AIM OF THE TASK:
Report each line of the data that has "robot" somewhere in it.

EXTRACTED RECORDS:
--*--

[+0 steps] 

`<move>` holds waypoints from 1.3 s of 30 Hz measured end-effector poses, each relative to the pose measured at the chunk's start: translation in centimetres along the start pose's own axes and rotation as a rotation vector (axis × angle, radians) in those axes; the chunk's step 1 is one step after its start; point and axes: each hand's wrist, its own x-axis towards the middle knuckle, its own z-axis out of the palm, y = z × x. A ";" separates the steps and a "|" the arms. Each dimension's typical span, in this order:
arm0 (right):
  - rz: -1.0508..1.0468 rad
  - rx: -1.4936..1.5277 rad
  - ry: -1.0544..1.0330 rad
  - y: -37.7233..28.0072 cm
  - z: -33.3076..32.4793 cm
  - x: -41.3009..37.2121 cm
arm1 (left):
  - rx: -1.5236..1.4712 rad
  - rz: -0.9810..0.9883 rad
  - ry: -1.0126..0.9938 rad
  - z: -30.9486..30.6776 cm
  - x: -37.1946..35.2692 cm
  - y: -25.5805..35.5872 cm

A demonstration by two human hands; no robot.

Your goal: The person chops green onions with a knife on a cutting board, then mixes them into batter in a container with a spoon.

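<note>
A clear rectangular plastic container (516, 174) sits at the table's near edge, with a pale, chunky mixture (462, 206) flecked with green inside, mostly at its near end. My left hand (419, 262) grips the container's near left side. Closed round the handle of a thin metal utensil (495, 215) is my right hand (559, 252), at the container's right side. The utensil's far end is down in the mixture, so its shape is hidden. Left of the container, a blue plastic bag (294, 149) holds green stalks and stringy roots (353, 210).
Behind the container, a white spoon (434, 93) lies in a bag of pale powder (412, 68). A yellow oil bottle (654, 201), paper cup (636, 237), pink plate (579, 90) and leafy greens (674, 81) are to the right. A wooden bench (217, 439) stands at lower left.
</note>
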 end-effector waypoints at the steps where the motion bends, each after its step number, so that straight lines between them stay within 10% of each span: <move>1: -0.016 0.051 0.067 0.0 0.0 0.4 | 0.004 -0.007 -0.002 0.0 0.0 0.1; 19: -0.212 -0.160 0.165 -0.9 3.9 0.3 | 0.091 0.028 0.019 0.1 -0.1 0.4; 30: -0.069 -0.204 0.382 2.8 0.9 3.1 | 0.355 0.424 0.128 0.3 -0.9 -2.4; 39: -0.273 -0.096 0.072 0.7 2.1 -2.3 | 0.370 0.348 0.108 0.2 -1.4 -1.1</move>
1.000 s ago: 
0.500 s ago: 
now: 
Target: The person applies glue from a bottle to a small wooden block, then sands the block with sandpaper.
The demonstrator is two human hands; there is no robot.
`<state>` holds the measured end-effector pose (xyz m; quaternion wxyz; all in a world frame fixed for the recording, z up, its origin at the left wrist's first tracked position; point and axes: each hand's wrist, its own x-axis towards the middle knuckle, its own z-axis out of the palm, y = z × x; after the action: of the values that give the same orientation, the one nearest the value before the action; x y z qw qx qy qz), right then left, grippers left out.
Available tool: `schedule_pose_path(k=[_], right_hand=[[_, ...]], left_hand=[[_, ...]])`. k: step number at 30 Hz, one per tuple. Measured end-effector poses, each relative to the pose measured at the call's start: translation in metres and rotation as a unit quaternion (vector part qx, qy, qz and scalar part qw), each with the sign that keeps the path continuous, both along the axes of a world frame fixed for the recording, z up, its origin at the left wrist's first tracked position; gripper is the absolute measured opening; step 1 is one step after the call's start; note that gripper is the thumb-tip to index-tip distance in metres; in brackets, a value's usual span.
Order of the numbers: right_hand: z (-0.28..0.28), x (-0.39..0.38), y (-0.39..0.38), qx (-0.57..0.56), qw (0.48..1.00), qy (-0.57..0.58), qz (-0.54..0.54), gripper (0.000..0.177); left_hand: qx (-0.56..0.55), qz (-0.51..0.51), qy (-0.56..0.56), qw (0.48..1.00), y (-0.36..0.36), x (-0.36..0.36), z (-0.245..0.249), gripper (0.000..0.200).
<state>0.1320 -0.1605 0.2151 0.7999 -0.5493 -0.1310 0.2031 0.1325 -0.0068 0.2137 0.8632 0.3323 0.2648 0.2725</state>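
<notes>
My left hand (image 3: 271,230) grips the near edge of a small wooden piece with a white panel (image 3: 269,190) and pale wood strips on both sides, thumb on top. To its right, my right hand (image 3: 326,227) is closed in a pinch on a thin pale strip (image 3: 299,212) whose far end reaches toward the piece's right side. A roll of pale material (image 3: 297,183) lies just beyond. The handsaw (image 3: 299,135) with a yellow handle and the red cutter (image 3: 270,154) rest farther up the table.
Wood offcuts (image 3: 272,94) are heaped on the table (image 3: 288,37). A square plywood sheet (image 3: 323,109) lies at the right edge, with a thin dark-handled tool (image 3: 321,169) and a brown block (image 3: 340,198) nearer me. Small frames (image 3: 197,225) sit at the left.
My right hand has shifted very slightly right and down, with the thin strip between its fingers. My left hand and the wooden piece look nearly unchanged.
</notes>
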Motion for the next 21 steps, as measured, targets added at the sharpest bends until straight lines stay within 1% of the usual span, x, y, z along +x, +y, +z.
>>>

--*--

ANSWER TO THIS PROBLEM:
A demonstration by two human hands; no robot.
The demonstrator is two human hands; there is no robot.

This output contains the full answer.